This is one of the questions we were recently asked by a leading private equity firm, Sovereign Capital Partners, who manage close to $1bn in funds.

The honest answer is I don’t know and I highly doubt we’re on Guidewire’s radar.  But the fact that we get asked this question by so many VCs, Guidewire customers and Insurtech Partners clearly implies that they see something different and potentially disruptive in an Insurtech Gateway Marketplace model.  

So let’s take a look at the difference between a ‘Legacy Vendor + Eco-System’ vs a more modern ‘Insurtech Gateway Marketplace’.

A key difference between the two is that the legacy vendor + ecosystem model is designed for the vendor to centralise it’s control and protect its commercial interests vis-a-vis the insurer or insurtech.  The gateway model is the opposite, it’s designed to decentralise control for both the insurer and the insurtech with the gateway acting as a mere enabler, allowing both the insurer and insurtech to maximise their commercial benefit, and underpin a single user experience for the customer.

 

Key Differences for Insurers

Legacy Eco-System Insurtech Gateway
Product-centric vs Customer Centric Legacy platforms were designed for a ‘product-centric’ age where the process is designed around the insurer’s focus to control the flow of work and each part of the supply chain works in isolation to optimise its internal cost base.
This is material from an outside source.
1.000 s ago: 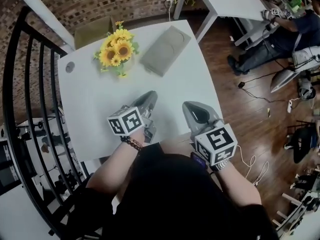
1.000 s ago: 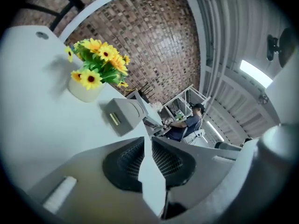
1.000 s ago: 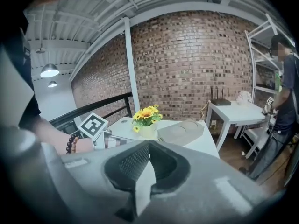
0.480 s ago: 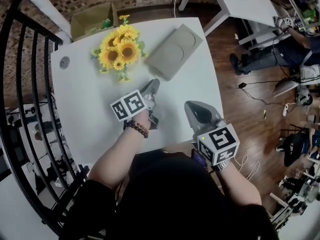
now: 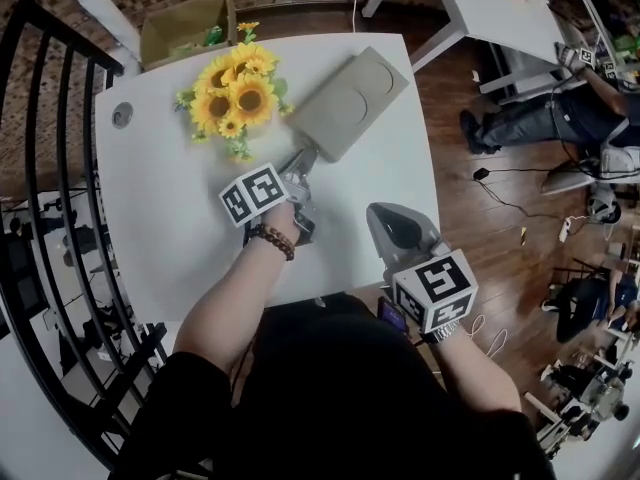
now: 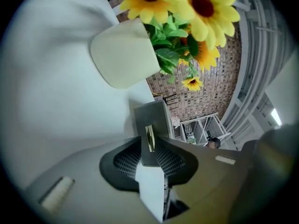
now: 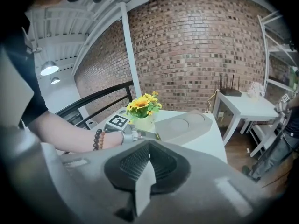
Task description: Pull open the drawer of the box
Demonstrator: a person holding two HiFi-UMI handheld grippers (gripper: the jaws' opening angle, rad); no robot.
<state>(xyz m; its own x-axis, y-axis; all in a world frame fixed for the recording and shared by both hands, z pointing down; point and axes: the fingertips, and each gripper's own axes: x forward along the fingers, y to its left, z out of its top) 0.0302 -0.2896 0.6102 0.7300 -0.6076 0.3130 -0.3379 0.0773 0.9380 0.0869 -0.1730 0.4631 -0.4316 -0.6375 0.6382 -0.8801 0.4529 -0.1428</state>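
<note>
The flat grey-beige box (image 5: 355,98) lies on the white table (image 5: 170,218), to the right of the sunflowers. My left gripper (image 5: 300,160) reaches its near end. In the left gripper view that end (image 6: 150,118) shows edge-on as a narrow grey strip with a small brass handle (image 6: 149,138). The strip runs in between the black pads, and the left gripper (image 6: 149,148) is shut on the handle. My right gripper (image 5: 385,218) hangs over the table's front right edge, shut and empty (image 7: 148,164). From there the box (image 7: 187,125) shows beyond the left hand.
A cream pot of sunflowers (image 5: 235,88) stands just left of the box. A black railing (image 5: 50,218) runs along the table's left side. A cardboard box (image 5: 185,28) sits on the floor behind. Another white table (image 5: 490,8) and a seated person (image 5: 560,108) are at right.
My left gripper has moved forward across the table to the box's near end and now holds the brass handle. The right gripper has stayed near the front edge.
</note>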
Gateways are designed for a ‘customer-centric’ age where claims processes are experiences built around customer needs and where the inefficiencies between  supply chain relationships are eliminated to eliminate friction and cost.
Freedom vs Vendor-lock Legacy eco-systems are a defensive move by vendors seeking to protect their legacy business. This is a model designed to benefit the vendor.  Gateways are an enabling move to help insurers move from the drag caused by internal network effects to unleashing the innovation potential of an outside-in model.
Closed vs Open Legacy eco-systems are a closed club so interesting insurtechs that may potentially overlap/compete with the vendor aren’t let in.  Gateways are open-house invitations and act as an industry kitemark to de-risk the infosec and compliance issues around testing or adopting promising but immature start-ups/scale-ups, creating a highly collaborative model designed to lift the insurance industry as a sector.
Pipelines vs Networks As insurtechs have to plug themselves into the legacy system, there is usually only one way that the service can be used, leading to standalone, dis-jointed insurance processes that aren’t customer-centric at all. As gateways take responsibility for plugging in insurtechs, there is utmost flexibility and consistency in how that service can be consumed, from a pure proxy API for insurers to call from their own front-ends, to 1-Click marketplace solutions within which multiple insurtech services have been  embedded to create a holistic plug & play solution that can be tested with real customers in minutes.
Cost vs Value The high cost for insurtechs to integrate with the legacy eco-system means that the insurtechs that are available are those that are forced to mirror the legacy vendor’s sales approach, so you can expect multi-year contracts, higher transaction costs and minimum spend commits, resulting in poor value for money. Gateways act as platform aggregators and are incentivised to maximise the transaction value between  members.  A gateway’s economy of scale means that tech buyers can often access insurtech services with no rolling contracts, no minimum spend commits and substantially reduced transaction costs.

 

Key Differences for Insurtechs

Legacy Eco-System Insurtech Gateway
High-barriers to entry Legacy systems are renowned for the difficulty and complexity around integration.  This requires the insurtech to bend it’s infrastructure, product design and skill-sets to accommodate, at enormous opportunity cost. Gateways take responsibility for integrating with your product or service, requiring nothing more than you exposing a set of external APIs or SDKs.  Not only does this avoid the cost of internal dev work around infrastructure changes, but your long-term product development costs are reduced by leveraging gateway functionality, so your runway is allocated to business development.
Financial risk Insurtechs take on the entire financial risk in the speculative hope that sales will follow.  Once you’ve been sold the dream, the legacy vendor can boast about their eco-system with no skin in the game at all.  It’s the same dream they sell to their insurer clients, and you can expect similar results. Gateways are incentivised to maximise transaction volume between gateway members, so their primary focus is your sale.  Claim Technology are particularly generous in this regard, with no marketplace commissions and innovation funding awards to accelerate your go-to-market plans.
Product-fit The prescriptive way in which you plug into a legacy eco-system means that you will be tied into further development work as you onboard every new client, which is the opposite of the scalable model your investors want to develop.   With a gateway you build a standard integration once and then let the gateway handle the complexity for insurers wanting to consume your service for different contexts, use cases or channels.

 

Conclusion

As a pure-platform play, we don’t see ourselves as a competitor to Guidewire but as a collaborative force for good that creates a genuine win-win model and a better future for insurers, vendors and their customers.  What do I think of Guidewire?  I don’t know, they’re not on our radar.